_To do:_ Repeat exactly, please, the lines that begin at the start of the listing and end at the line holding "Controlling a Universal".

_Data:_
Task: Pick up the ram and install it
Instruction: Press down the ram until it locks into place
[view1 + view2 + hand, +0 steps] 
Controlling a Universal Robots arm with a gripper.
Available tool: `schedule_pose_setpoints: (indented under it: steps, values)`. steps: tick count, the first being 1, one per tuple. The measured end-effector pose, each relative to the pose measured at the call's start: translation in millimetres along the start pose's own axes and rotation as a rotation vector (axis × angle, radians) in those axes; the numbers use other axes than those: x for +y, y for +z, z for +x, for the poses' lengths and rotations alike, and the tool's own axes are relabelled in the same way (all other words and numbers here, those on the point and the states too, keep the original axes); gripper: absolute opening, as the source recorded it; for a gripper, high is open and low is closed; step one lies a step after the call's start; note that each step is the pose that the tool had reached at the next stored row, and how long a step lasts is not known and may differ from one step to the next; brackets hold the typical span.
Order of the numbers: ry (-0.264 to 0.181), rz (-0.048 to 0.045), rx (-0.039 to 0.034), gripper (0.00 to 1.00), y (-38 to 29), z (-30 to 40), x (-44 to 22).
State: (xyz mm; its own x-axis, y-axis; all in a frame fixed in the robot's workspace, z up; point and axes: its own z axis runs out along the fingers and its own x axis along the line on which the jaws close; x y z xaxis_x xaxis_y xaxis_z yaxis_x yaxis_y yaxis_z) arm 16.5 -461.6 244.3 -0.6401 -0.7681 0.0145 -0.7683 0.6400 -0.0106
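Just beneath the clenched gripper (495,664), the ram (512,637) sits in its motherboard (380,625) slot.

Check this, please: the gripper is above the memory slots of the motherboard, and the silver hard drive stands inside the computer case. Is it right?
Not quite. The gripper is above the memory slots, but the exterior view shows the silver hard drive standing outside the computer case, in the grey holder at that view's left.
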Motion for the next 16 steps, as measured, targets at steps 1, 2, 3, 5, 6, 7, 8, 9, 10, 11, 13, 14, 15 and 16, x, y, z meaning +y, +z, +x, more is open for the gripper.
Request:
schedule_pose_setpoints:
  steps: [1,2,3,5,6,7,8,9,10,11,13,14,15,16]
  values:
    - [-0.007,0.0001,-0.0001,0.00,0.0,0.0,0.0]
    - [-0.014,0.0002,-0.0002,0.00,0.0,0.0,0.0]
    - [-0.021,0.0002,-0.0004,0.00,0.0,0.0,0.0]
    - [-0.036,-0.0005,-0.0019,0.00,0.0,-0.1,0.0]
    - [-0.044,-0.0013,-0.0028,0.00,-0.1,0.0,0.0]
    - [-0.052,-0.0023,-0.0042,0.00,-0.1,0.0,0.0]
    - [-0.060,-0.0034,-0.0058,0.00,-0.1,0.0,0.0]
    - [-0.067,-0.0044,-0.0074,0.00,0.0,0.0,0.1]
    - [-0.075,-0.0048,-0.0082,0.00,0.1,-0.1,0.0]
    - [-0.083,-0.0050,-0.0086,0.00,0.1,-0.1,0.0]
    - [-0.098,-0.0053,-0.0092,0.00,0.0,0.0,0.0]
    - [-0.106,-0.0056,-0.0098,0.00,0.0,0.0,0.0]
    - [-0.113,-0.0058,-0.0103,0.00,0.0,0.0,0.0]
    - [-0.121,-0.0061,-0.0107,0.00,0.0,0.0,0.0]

_Output of the exercise:_
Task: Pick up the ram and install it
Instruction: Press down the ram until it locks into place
[view1 + view2 + hand, +0 steps] 
Controlling a Universal Robots arm with a gripper.

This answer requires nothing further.